In 1721 he married Miss Bridges of Wallington, in the county of Surrey, a young lady of good family, but of small fortune, and this marriage occasioned a rupture with his father, whose consent he had never obtained. The death of his wife in 1725, and that of an infant son, whom the parents regarded as the presage and pledge of reconciliation with the father, and who actually proved such, deeply affected his sensibility. During the two succeeding years he resided with his father at Bifrons, where "the musical parties, so agreeable to his taste and early proficiency, and the affectionate attentions of a numerous family welcoming an amiable brother, so long estranged by paternal resentment, not only soothed his sorrows, but ultimately engaged him to a scene of country retirement, and domesticated and fixed his habits of life." In 1725, with the full approbation of his father and family, he married Sabetta, daughter of John Sawbridge, Esq., of Olantigh, in Kent. In 1729, on the death of his father, he succeeded to the family estate of Bifrons. In the following year he lost his wife in child-bed. The daughter whose birth occasioned this melancholy event survived, and became the mother of Sir William Young, to whom we owe these notices of his grandfather.
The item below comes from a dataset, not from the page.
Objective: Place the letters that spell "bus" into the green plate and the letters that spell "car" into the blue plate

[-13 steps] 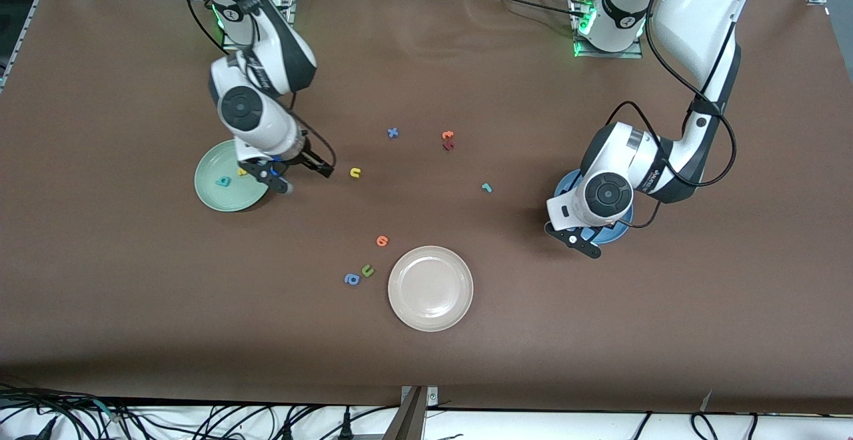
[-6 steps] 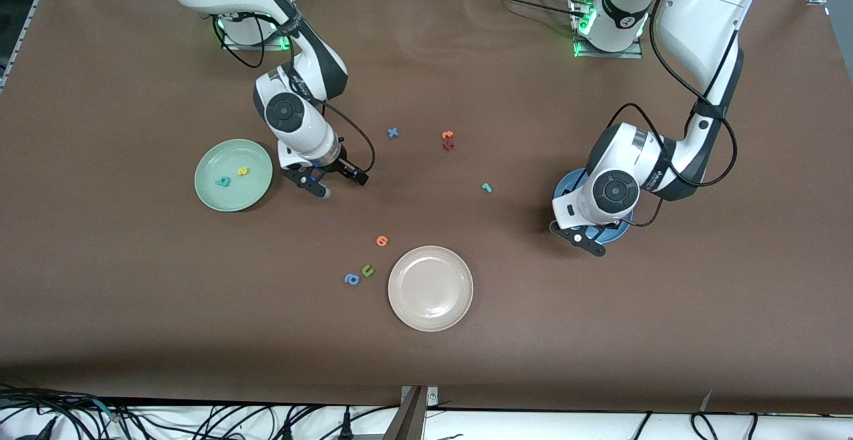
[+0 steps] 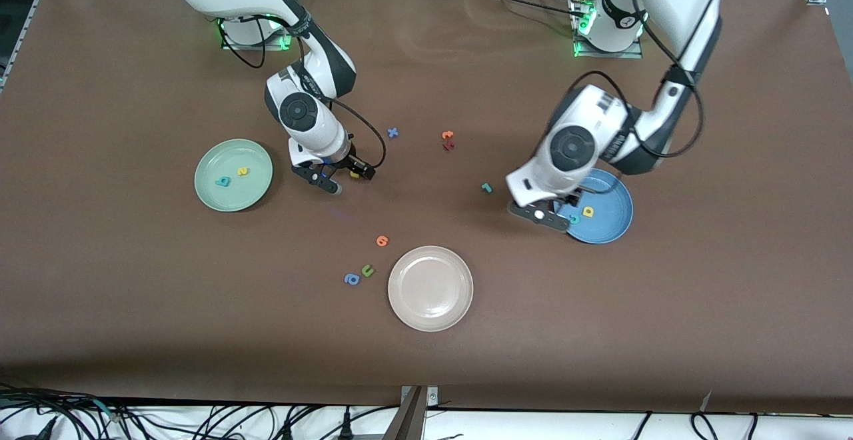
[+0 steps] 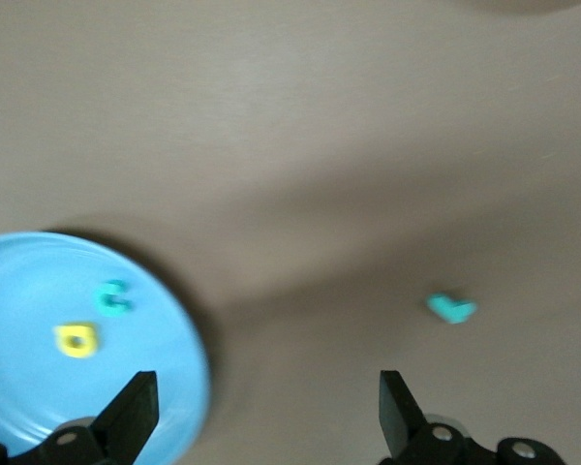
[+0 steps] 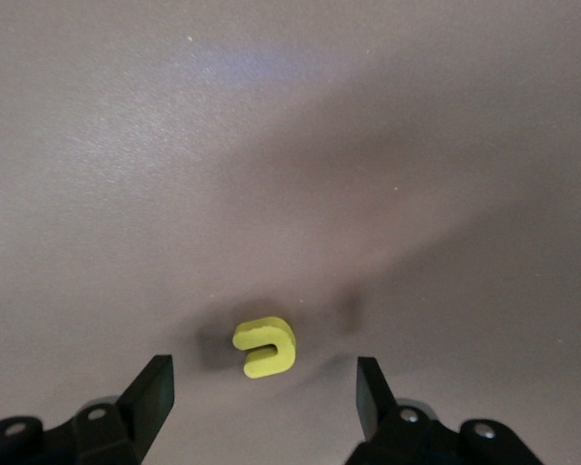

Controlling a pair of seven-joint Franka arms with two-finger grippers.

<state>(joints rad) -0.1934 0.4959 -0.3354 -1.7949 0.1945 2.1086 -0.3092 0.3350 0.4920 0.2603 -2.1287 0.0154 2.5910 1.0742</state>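
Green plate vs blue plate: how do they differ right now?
The green plate is pale mint and lies toward the right arm's end; the blue plate is medium blue, toward the left arm's end. The green plate holds a teal b and a yellow s; the blue holds a teal c and a yellow a. Both are round, about the same size, two letters each.

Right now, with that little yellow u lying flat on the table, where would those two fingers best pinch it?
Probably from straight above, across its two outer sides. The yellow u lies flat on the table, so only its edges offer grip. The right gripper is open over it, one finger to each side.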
In the interval that elapsed between the years 1721 and

Taylor, Jeremy. 1730, no production of Taylor appears in the Philosophical Transactions; nor in the course of that time did he publish any work. His biographer has found no traces of his learned labour, excepting a "Treatise of Logarithms," which was committed to his friend Lord Paisley (afterwards Abercorne), in order to be prepared for the press, but which probably was never printed. His health was now much impaired; relaxation became necessary, and he was diverted by new connections from the habit of severe study, which had distinguished the early period of his life, and which had contributed to contract its duration. He did not long survive the loss of his second wife; and his remaining days were days of increasing imbecility and sorrow. The essay entitled Contemplatio Philosophica, published by Sir William Young in 1793, appears to have been written about this time, and probably with a view to abstract his mind from painful recollections and regret. It was the effort of a strong mind, and is a singular example of the close logic of the mathematician applied to metaphysics. But the blow had sunk too deep for study to afford more than temporary relief. Having survived his second wife little more than a year, he died of a decline in the forty-sixth year of his age, December 29, 1731, and was buried in the churchyard of St Ann's, Soho.